In the data below, find the line containing "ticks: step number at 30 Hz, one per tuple", then set down that line and every later line up to and including the line containing "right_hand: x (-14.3", exactly.

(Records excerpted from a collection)
.....

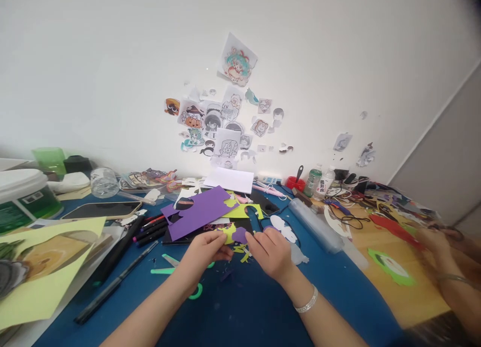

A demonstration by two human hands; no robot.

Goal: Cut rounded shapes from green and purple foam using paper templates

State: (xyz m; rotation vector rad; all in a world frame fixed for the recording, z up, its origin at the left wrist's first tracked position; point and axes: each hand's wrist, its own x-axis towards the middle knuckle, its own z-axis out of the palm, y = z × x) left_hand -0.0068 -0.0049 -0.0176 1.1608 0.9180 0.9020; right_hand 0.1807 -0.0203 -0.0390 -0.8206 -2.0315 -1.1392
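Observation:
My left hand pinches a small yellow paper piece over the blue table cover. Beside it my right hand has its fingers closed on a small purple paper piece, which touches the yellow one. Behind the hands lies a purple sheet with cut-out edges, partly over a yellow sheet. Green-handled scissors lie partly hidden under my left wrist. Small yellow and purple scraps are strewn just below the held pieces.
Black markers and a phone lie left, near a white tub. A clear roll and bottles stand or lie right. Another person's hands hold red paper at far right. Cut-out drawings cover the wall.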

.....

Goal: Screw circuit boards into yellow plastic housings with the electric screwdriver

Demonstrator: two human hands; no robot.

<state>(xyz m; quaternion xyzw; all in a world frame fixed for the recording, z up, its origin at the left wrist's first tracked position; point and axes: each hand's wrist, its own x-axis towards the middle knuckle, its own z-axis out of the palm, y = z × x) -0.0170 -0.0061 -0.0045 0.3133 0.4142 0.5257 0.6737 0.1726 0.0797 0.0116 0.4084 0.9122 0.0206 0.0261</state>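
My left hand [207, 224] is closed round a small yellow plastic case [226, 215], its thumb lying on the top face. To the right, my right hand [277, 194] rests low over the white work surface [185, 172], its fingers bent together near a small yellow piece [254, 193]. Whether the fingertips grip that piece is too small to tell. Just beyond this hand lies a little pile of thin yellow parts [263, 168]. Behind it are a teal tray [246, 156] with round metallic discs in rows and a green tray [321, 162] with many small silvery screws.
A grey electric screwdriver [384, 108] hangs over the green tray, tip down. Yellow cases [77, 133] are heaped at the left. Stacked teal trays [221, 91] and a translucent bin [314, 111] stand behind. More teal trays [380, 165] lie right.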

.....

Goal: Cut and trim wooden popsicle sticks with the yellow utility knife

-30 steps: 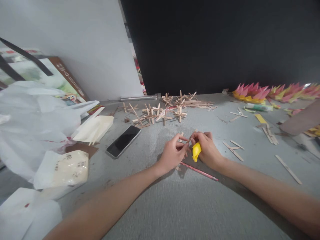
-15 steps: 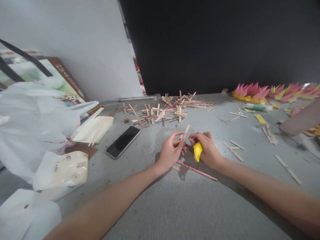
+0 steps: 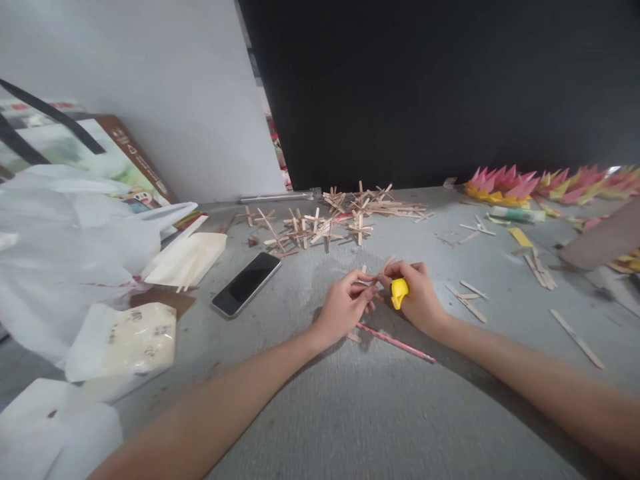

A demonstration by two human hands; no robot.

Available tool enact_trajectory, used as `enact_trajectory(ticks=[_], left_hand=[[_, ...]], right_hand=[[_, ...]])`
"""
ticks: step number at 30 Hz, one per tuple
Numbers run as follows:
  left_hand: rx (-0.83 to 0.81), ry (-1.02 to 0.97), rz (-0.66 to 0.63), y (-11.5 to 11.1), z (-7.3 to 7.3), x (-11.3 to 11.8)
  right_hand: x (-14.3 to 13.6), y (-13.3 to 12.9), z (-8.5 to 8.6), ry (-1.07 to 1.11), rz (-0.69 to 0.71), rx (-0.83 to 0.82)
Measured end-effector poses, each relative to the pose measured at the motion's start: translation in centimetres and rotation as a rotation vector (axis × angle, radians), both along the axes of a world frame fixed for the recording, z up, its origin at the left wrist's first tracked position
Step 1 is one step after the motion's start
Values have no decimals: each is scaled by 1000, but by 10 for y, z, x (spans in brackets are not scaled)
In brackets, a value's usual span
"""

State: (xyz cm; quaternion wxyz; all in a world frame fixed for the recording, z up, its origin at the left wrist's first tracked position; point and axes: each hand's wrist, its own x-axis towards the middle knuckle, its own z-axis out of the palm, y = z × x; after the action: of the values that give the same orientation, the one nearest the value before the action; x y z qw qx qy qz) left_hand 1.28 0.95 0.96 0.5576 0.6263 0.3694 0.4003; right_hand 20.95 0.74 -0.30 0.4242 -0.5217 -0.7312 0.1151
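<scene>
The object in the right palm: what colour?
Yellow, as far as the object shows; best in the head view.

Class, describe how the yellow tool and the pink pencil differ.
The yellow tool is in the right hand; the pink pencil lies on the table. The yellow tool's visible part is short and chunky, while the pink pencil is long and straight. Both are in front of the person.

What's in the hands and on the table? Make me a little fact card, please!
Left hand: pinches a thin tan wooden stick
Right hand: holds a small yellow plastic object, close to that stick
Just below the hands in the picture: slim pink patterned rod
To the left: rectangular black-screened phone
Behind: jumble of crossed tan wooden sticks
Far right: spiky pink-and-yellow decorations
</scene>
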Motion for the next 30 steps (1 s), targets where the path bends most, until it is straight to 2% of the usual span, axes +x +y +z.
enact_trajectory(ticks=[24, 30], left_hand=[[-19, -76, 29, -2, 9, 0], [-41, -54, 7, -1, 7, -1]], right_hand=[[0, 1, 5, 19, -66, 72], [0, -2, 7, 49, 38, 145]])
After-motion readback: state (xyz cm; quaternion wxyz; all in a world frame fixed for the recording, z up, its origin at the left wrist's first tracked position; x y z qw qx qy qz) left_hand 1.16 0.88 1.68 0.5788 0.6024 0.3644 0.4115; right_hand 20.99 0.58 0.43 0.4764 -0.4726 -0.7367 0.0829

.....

• _Solution to this problem_:
ticks: step number at 30 Hz, one per tuple
Numbers run as follows:
  left_hand: rx (-0.83 to 0.81), ry (-1.02 to 0.97), rz (-0.66 to 0.63), y (-11.5 to 11.1), z (-7.3 to 7.3), x (-11.3 to 11.8)
  right_hand: x (-14.3 to 13.6), y (-13.3 to 12.9), z (-8.5 to 8.6), ry (-1.07 to 1.11), rz (-0.69 to 0.71), rx (-0.83 to 0.82)

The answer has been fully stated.